Not only is it important to get enough calcium in the diet, but vitamin D levels in the body are essential to regulate the absorption of that calcium. New research demonstrates that supplements of vitamin D can increase calcium absorption by up to 65%, even when the initial level of blood vitamin D is normal.
Two studies involving 34 healthy, postmenopausal women in Omaha, Nebraska were done one year apart. In one study the women received 500 mg of calcium but no vitamin D supplement. In the other study, the same amount of calcium was given but the women were pretreated for three weeks with vitamin D. Women were given a calcium supplement and had blood taken at intervals over twelve hours to determine absorption of the calcium with breakfast.

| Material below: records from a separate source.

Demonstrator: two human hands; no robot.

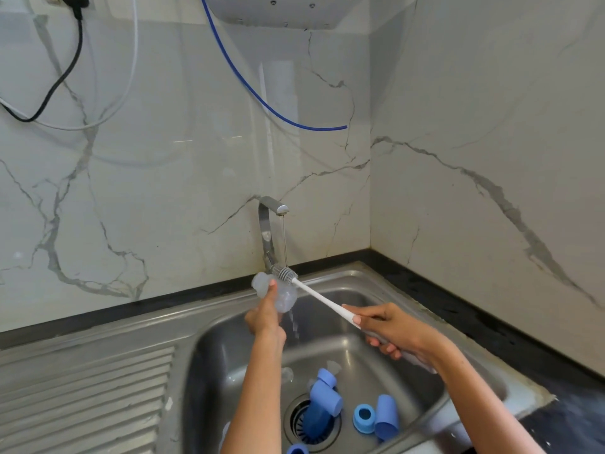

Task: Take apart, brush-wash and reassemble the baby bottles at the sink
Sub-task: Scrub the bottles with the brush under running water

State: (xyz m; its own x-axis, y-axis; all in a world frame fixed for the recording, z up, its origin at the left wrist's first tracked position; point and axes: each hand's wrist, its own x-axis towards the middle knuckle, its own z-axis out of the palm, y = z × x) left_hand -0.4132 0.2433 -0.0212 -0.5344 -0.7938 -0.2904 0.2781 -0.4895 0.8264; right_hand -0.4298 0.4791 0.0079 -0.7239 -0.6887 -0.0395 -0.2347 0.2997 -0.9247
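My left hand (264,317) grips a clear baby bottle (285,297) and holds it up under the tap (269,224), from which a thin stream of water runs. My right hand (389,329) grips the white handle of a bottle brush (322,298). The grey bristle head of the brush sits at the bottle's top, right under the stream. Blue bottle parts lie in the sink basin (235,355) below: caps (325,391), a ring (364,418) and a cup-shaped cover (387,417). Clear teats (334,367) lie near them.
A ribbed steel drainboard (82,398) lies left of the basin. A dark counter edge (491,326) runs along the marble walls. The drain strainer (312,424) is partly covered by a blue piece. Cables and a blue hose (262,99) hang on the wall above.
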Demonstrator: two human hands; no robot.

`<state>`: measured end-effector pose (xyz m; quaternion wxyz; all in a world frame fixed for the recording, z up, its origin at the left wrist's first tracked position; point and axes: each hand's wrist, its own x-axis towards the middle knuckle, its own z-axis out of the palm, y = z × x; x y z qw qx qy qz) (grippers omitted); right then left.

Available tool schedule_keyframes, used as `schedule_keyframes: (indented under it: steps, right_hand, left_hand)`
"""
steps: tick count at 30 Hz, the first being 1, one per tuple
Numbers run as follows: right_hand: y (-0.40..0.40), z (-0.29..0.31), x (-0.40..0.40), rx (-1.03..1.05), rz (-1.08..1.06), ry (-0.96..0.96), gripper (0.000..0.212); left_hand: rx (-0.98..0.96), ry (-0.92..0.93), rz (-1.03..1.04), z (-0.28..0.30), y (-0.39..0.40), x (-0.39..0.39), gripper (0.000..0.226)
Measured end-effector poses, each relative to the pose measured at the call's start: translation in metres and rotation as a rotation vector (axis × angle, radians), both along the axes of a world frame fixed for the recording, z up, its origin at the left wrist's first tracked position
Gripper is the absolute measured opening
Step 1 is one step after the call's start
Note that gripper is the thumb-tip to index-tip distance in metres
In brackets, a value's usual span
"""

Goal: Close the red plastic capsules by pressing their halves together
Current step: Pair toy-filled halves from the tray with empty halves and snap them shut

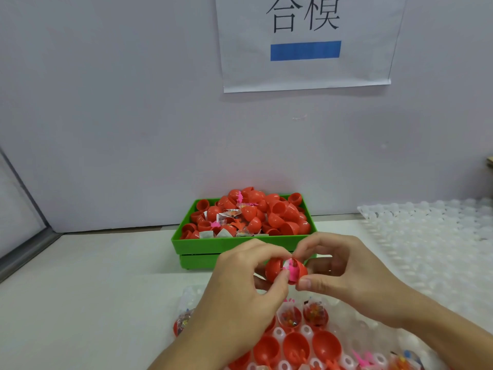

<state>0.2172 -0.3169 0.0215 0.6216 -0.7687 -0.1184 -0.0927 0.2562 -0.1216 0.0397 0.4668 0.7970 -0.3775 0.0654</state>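
Both hands hold one red capsule above the table in the head view. My left hand [240,287] pinches the left red half [273,268] between thumb and fingers. My right hand [344,273] pinches the right red half [301,269]. The two halves sit close together but apart, and a pink toy [290,269] shows in the gap between them. Below my hands a clear tray [346,319] holds several open red halves [296,343], some filled with small toys and packets.
A green bin [213,243] heaped with red capsule halves and small packets stands behind my hands, against the wall. A stack of clear bubble trays [432,236] lies at the right. A paper sign [305,41] hangs on the wall.
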Motion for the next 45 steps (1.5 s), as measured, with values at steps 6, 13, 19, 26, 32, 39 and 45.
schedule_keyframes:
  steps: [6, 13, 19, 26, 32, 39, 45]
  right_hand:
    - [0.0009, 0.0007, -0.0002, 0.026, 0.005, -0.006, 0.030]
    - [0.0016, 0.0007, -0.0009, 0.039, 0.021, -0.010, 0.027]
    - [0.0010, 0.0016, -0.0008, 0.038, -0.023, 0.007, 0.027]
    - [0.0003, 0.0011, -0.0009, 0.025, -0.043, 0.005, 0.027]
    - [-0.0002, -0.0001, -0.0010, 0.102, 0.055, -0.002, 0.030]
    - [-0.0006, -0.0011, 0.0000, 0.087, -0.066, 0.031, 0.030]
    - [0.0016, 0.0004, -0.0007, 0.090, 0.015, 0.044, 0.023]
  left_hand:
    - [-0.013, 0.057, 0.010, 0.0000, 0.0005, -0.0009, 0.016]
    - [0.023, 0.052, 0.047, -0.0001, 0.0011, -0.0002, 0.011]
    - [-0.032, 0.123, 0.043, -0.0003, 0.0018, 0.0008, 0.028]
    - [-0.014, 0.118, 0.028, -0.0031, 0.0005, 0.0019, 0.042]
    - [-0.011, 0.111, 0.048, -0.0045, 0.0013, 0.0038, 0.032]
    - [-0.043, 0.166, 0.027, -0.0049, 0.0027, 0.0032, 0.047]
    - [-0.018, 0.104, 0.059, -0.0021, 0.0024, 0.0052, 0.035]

The researchers found that calcium absorption was significantly better when there was adequate vitamin D in the blood, compared to when vitamin D levels were in the low end of the “normal” range. Robert Heaney, MD, of Creighton University stated that “the lower end of the normal range of blood vitamin D levels is clearly suboptimal for calcium absorption.”
The researchers say their results indicate an increased need for vitamin D in the population. Current recommendations for vitamin D intake are 200 International Units (IU) daily for adults up to 50 years of age, 400 IU for those aged 51 to 70, and 600 IU for those over 70 years. The tolerable upper limit in the Dietary Reference Intakes is set at 2,000 IU.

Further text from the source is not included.